Trad. de l’anglais par Denis Authier
Gallimard, “Folio”, 2009

 

Nous avons été des hommes ordinaires 
dans une époque qui ne l'était pas : 
nous n'avons pas eu de chance.

 

Japon, post-Seconde Guerre Mondiale. Masugi Ono est un ancien peintre de l’art officiel qui a participé activement à la propagance. En voyant sa ville changer, il se rappelle de son passé, de ses anciens élèves et du cheminement qui l’a amené à l’engagement. Il tente par là de se défendre contre les attaques de la nouvelle génération qui, brisée par la guerre, voit la source de ces malheurs chez ses aînés.

 

Tout en finesse, ce roman explore une problématique complexe : la responsabilité de l’artiste dans l’acte de propagande. Dans une société où deux générations s’opposent, il faut savoir équilibrer la balance. Dans l’intention d’unifier son pays, l’artiste produit des oeuvres engagées. Cet investissement, cette envie d’avoir un rôle dans une société qui s’apprête à affronter un événement majeur de son histoire, peut-il être reproché par de plus jeunes, utilisés comme chair à canon? Le plus important est sans doute de ne pas rester sur la rancoeur passée, de savoir se reconstruire, d’aller de l’avant.

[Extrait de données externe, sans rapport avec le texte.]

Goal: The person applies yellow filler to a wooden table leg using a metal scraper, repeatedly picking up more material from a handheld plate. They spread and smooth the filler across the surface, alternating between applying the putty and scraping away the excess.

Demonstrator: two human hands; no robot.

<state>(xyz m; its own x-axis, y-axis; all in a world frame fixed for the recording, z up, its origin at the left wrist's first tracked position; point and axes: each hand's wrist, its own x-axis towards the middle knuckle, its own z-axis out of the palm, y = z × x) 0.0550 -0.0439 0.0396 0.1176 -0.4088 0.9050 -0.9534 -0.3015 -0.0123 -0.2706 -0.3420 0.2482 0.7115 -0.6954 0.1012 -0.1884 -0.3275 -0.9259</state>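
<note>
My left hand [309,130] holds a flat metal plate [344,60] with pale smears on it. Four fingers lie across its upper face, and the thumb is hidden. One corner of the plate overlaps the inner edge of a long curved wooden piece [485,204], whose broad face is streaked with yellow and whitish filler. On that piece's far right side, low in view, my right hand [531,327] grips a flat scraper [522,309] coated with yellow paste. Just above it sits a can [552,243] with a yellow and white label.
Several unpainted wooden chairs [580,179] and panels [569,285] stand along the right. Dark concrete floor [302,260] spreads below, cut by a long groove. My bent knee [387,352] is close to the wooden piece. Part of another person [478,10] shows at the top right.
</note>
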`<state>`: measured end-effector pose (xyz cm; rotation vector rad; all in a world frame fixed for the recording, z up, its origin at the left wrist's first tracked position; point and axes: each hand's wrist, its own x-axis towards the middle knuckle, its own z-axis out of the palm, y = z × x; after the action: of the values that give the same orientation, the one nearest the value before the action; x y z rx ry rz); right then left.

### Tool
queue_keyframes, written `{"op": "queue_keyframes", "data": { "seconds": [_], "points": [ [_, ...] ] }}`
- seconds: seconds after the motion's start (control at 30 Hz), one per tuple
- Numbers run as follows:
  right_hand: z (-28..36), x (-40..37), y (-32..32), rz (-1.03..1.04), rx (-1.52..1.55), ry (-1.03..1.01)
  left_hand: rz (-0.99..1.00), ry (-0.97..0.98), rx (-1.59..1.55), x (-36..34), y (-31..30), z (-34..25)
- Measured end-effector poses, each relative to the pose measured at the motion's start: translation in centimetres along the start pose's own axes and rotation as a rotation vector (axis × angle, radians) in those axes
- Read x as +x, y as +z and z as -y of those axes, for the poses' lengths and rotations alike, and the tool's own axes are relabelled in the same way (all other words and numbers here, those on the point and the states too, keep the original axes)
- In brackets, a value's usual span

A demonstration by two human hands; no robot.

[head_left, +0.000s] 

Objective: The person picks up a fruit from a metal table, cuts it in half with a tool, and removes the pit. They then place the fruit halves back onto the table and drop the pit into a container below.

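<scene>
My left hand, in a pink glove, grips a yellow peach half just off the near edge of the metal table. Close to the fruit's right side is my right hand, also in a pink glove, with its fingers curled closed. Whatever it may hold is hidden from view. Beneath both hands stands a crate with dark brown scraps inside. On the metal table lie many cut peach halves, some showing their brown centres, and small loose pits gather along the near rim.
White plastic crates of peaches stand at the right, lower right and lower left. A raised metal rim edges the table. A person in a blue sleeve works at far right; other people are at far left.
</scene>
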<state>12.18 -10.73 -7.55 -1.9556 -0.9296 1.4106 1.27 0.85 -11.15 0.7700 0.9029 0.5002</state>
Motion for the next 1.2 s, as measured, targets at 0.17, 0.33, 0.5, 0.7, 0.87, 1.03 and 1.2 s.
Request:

Dans un style très poétique et sans s’aventurer sur le terrain houleux de la politique pour décider qui avait tort et qui avait raison, l’auteur nous dévoile la vie d’un vieil homme par petits morceaux, une vie que l’on reconstitue peu à peu pour à la fin cerner une pensée entière et arriver à une conclusion claire. Même s’il est troublé, le narrateur garde le calme de l’homme sage qui revient sur sa vie et qui remet en question ses actions passées et sa respectabilité présente.

Un très beau moment de littérature, délicieux à lire, et qui en plus, donne à réfléchir.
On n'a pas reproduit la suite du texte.